5. The hydrogels' swelling behaviour is assessed by immersing the samples in PBS and weighing them at various time intervals. The swelling rate of the materials can be influenced by the compact network of the hydrogel, surface area, and particle size, among other factors. The hydrogel samples exhibited rapid swelling during the initial hours of immersion. The dotted circle in Figure 5a illustrates this rapid enlargement, while Figure 5b illustrates the enlarged view of the dotted portion. The edema ratio for all samples was nearly doubled, from 0.5 hours to 1.0 hours to 1.5 hours (Figure 5b). PAM-Ag and PAM-BN-based composites are classified as stable biomaterials due to their non-swelling behaviour (after equilibrium), which is a significant characteristic for cartilage repair applications. The increased content of Ag and BNOH in PAM-Ag5 and PAM-BN5, respectively, resulted in a reduced extent of swelling (Figure 5a). This was attributed to the increased number of covalent crosslinks between PAM and Ag, as well as with BNOH, which created a compact structure of PAM-Ag5 and PAM-BN5 and restricted the swelling in PBS. Nevertheless, the swelling ratio of PAM-BN5 was the lowest, as a result of the greater number of bonds formed between BNOH and PAM than between PAM and Ag (as illustrated in the FTIR).
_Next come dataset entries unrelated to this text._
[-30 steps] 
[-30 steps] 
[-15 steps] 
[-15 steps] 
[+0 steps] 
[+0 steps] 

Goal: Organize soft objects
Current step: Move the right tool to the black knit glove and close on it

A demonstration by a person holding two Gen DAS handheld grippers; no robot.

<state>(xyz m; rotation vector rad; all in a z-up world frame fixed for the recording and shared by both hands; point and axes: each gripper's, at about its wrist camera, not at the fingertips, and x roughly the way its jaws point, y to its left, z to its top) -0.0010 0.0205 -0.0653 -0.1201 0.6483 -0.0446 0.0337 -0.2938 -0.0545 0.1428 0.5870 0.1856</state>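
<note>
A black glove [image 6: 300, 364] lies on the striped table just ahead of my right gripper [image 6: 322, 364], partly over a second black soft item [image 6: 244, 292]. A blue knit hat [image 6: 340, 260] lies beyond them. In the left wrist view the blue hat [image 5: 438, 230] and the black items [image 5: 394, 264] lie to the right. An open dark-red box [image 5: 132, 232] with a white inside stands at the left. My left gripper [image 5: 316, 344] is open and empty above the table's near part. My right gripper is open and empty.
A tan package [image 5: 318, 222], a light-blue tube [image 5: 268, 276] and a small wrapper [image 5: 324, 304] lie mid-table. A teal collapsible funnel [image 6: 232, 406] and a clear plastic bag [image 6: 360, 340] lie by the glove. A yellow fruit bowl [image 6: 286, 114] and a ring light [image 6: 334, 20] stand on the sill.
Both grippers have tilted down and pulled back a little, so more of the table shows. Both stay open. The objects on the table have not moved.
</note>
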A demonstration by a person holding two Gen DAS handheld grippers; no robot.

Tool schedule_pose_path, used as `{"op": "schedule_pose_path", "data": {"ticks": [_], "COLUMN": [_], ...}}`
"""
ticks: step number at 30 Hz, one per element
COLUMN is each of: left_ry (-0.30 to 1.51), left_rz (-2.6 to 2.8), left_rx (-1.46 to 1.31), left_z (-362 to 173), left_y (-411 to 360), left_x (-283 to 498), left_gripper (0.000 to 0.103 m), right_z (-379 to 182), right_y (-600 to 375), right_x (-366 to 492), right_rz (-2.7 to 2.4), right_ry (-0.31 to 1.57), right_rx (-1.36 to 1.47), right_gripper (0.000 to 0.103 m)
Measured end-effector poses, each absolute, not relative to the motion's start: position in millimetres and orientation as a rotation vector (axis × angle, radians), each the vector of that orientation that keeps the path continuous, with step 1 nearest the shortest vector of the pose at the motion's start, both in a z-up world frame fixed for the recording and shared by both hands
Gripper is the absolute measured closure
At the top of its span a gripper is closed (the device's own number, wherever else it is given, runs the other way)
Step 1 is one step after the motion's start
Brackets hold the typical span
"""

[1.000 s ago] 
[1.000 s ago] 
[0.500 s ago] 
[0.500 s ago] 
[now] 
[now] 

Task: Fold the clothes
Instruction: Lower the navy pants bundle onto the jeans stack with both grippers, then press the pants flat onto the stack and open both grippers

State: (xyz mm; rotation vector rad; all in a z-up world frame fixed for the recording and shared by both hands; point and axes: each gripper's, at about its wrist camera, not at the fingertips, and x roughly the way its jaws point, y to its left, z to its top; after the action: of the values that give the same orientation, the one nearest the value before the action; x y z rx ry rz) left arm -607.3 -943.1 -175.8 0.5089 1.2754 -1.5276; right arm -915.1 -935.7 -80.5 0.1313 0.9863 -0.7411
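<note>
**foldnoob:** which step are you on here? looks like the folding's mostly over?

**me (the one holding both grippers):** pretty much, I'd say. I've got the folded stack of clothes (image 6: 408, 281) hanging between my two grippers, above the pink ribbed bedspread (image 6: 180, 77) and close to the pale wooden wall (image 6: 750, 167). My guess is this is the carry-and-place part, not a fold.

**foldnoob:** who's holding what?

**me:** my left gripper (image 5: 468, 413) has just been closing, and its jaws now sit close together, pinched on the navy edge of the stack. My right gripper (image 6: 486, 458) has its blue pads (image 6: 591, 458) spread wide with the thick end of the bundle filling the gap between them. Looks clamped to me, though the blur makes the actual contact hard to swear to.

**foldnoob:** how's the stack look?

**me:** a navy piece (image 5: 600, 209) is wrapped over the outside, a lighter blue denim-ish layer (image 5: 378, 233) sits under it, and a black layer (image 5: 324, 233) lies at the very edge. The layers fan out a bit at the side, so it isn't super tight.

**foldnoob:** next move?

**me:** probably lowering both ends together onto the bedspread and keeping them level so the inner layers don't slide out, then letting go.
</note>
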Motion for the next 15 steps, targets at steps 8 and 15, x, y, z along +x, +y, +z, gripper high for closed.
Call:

6. In vitro, degradation of the hydrogel samples was assessed by calculating the percentage of remaining gel after 0, 5, 10, 15, and 20 days in PBS. Figure 5c indicates that the hydrogels experience a substantial weight loss during the initial week of immersion, while the gels maintain a constant weight in PBS after 10 days. After 20 days of immersion in PBS, the dimer hydrogels that were prepared demonstrated an optimal percentage of remaining gel (approximately 75%) for cartilage applications. The rigid structure of the samples resulted in reduced damage in materials with the highest percentage of remaining gels, approximately 90%, as a result of the higher content of Ag and BN (PAM-Ag5 and PAM-BN5) (Figure 5c). Enhanced hydrolysis was induced by the reduced percentage of remaining polymer in PAM-Ag1, which was a result of the highest absorption of water during the swelling process.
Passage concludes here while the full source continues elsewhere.